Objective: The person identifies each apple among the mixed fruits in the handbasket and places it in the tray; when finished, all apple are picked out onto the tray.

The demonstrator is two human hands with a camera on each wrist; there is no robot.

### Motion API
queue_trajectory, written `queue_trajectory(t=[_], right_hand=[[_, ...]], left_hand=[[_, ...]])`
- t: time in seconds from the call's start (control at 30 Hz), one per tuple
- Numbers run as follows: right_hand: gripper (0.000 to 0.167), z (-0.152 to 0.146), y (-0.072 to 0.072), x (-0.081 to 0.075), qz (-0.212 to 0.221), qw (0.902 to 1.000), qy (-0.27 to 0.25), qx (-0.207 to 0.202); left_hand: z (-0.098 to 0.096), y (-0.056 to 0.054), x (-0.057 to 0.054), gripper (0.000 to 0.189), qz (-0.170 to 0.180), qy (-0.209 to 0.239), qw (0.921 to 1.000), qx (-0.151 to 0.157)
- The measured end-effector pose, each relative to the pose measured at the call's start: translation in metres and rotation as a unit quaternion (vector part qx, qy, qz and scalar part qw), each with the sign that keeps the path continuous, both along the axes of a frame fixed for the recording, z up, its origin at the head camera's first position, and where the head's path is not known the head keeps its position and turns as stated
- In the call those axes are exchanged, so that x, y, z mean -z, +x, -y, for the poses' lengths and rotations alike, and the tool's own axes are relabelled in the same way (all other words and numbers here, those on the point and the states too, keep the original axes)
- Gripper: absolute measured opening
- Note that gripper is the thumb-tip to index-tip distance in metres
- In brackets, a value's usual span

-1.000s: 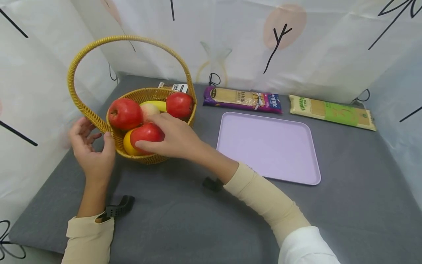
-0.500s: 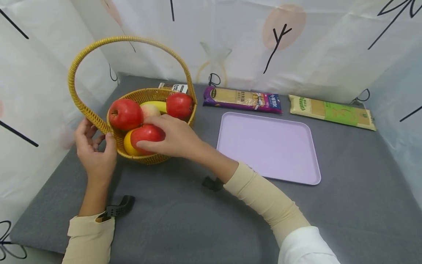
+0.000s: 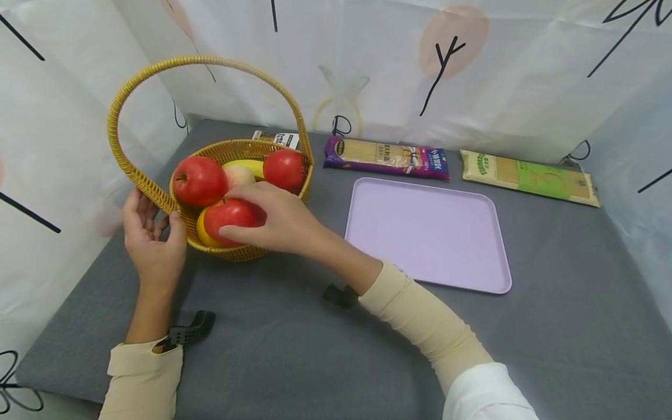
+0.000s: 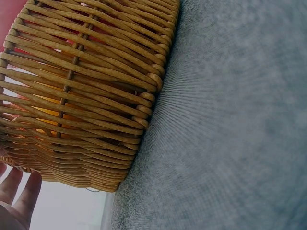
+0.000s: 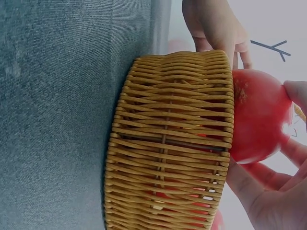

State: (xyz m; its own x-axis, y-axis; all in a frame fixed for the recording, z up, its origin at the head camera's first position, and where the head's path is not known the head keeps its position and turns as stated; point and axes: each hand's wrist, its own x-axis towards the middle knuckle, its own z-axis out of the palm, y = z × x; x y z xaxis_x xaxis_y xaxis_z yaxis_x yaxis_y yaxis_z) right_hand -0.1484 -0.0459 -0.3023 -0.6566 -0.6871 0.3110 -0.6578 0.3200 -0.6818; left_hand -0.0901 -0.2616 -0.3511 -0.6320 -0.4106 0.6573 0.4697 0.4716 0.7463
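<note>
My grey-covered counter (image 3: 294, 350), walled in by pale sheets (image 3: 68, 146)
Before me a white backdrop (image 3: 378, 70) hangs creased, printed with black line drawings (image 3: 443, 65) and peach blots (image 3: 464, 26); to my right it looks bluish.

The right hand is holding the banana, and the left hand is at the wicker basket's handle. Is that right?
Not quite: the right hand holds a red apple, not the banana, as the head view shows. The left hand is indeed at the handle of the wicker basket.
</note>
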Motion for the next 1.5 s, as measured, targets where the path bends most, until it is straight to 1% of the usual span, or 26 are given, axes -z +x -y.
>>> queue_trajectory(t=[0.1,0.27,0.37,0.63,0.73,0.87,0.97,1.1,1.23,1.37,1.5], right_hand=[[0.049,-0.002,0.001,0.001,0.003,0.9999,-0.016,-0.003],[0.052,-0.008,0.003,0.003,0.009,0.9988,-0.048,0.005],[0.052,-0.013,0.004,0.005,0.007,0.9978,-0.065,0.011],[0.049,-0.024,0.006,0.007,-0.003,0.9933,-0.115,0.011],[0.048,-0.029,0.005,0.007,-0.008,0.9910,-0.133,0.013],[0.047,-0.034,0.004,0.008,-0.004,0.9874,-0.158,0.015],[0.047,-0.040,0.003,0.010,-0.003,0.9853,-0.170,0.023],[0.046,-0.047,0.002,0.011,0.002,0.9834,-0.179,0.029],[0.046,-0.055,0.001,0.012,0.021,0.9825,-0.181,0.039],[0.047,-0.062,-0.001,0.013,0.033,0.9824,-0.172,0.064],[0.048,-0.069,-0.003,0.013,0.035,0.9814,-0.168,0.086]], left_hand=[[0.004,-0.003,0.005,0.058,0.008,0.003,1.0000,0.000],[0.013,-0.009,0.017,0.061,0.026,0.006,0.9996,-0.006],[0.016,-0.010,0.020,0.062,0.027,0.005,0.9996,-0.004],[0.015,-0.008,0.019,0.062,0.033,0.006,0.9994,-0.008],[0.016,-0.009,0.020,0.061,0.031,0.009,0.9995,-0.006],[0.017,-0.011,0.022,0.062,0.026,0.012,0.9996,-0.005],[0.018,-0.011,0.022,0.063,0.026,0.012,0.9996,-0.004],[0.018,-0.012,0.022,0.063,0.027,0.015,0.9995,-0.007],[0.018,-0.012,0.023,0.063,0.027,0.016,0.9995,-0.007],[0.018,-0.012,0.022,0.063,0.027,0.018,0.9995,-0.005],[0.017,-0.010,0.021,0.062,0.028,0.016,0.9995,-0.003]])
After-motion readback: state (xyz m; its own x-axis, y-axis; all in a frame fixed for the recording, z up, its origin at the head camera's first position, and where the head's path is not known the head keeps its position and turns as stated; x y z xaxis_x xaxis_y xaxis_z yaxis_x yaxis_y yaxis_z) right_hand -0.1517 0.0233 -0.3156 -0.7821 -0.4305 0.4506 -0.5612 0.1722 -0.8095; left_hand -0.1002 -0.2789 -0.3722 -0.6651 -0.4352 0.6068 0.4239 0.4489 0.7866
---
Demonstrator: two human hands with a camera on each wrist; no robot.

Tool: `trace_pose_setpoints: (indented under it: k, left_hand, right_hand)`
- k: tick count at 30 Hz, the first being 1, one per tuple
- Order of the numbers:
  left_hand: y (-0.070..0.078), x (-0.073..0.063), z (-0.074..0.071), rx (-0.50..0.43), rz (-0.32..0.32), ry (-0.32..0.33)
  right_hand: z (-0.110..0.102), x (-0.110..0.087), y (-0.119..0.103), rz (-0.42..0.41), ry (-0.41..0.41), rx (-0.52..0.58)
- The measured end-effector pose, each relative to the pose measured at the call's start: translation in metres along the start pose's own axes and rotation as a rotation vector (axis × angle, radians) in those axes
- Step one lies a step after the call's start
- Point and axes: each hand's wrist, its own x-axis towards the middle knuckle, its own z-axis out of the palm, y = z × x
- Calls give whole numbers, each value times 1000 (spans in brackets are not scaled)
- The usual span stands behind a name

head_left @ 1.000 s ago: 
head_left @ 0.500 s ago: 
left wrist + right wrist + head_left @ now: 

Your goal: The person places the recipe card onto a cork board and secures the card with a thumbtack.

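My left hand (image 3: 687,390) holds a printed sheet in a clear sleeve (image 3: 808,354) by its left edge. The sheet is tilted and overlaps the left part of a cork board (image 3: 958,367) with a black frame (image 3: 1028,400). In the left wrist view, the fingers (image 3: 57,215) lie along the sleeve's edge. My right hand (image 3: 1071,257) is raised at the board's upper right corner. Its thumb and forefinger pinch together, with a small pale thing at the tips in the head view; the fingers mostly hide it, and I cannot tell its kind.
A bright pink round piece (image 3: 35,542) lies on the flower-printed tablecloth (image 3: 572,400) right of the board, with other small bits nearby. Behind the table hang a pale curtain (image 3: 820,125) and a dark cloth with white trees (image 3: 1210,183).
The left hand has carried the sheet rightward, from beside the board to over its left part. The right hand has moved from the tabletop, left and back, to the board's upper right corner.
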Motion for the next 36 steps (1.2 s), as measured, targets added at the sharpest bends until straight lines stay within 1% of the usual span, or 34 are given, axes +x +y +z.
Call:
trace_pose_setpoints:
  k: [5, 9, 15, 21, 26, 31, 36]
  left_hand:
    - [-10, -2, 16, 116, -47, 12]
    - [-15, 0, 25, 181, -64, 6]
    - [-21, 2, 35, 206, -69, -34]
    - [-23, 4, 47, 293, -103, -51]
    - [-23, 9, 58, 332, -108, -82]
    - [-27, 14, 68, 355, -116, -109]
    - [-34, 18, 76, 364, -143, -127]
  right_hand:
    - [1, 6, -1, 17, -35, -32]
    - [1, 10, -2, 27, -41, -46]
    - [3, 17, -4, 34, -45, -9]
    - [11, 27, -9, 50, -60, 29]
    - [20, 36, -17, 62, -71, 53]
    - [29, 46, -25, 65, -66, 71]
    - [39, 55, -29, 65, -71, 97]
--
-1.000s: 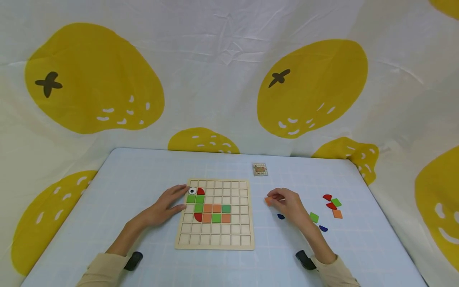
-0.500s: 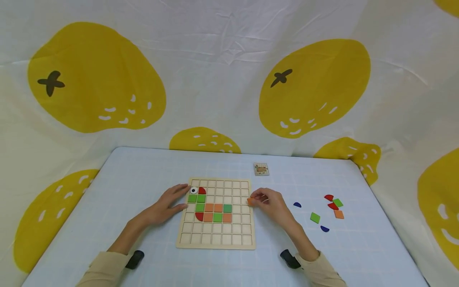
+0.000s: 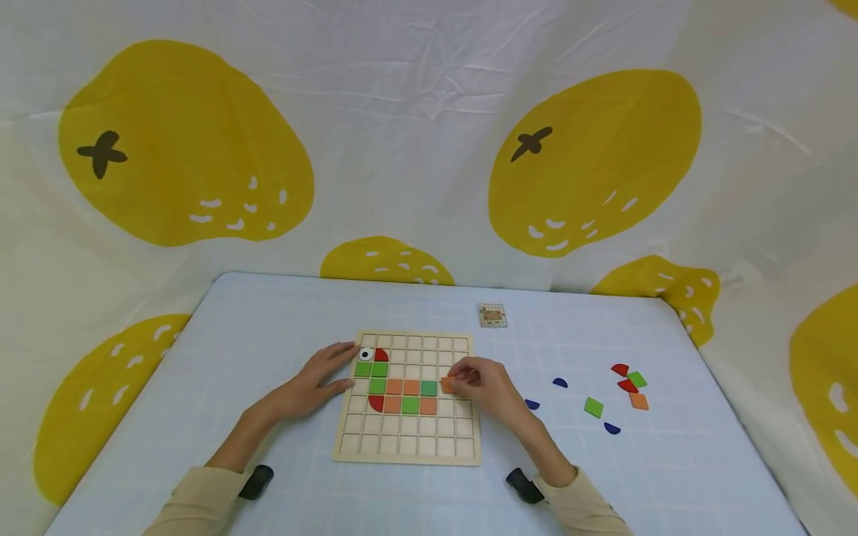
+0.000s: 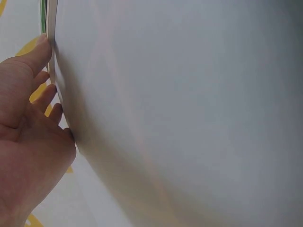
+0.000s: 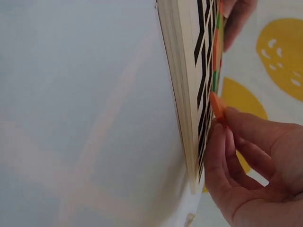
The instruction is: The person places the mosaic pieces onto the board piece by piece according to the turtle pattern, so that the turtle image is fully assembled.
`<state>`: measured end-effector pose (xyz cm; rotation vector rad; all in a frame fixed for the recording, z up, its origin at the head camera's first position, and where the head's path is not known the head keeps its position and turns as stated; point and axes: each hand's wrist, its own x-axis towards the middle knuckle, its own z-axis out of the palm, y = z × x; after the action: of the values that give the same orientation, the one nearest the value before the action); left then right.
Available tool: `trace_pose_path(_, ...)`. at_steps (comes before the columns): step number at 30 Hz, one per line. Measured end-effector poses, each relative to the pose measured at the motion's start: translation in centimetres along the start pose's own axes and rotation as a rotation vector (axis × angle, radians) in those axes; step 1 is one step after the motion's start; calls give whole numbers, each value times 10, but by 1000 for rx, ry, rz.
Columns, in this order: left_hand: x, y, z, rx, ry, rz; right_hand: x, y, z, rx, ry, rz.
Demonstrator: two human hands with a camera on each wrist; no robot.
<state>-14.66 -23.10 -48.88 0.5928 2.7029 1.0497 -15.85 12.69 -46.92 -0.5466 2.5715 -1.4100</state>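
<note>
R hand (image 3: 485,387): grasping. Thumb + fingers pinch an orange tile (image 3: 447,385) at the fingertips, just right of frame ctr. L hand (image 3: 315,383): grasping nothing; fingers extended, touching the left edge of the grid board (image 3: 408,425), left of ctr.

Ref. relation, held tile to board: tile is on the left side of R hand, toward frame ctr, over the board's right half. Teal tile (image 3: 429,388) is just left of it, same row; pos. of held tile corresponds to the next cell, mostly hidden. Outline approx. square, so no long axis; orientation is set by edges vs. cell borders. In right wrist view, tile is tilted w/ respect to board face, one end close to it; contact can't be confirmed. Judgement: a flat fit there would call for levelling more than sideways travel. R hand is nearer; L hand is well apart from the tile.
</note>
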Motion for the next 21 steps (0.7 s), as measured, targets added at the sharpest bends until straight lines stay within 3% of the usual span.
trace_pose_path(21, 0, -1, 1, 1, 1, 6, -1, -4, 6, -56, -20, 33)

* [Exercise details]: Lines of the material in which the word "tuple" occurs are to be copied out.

* [Output below]:
- t: time in seconds from the call's start (control at 30 Hz), one per tuple
- k: tick count at 30 Hz, the first being 1, one per tuple

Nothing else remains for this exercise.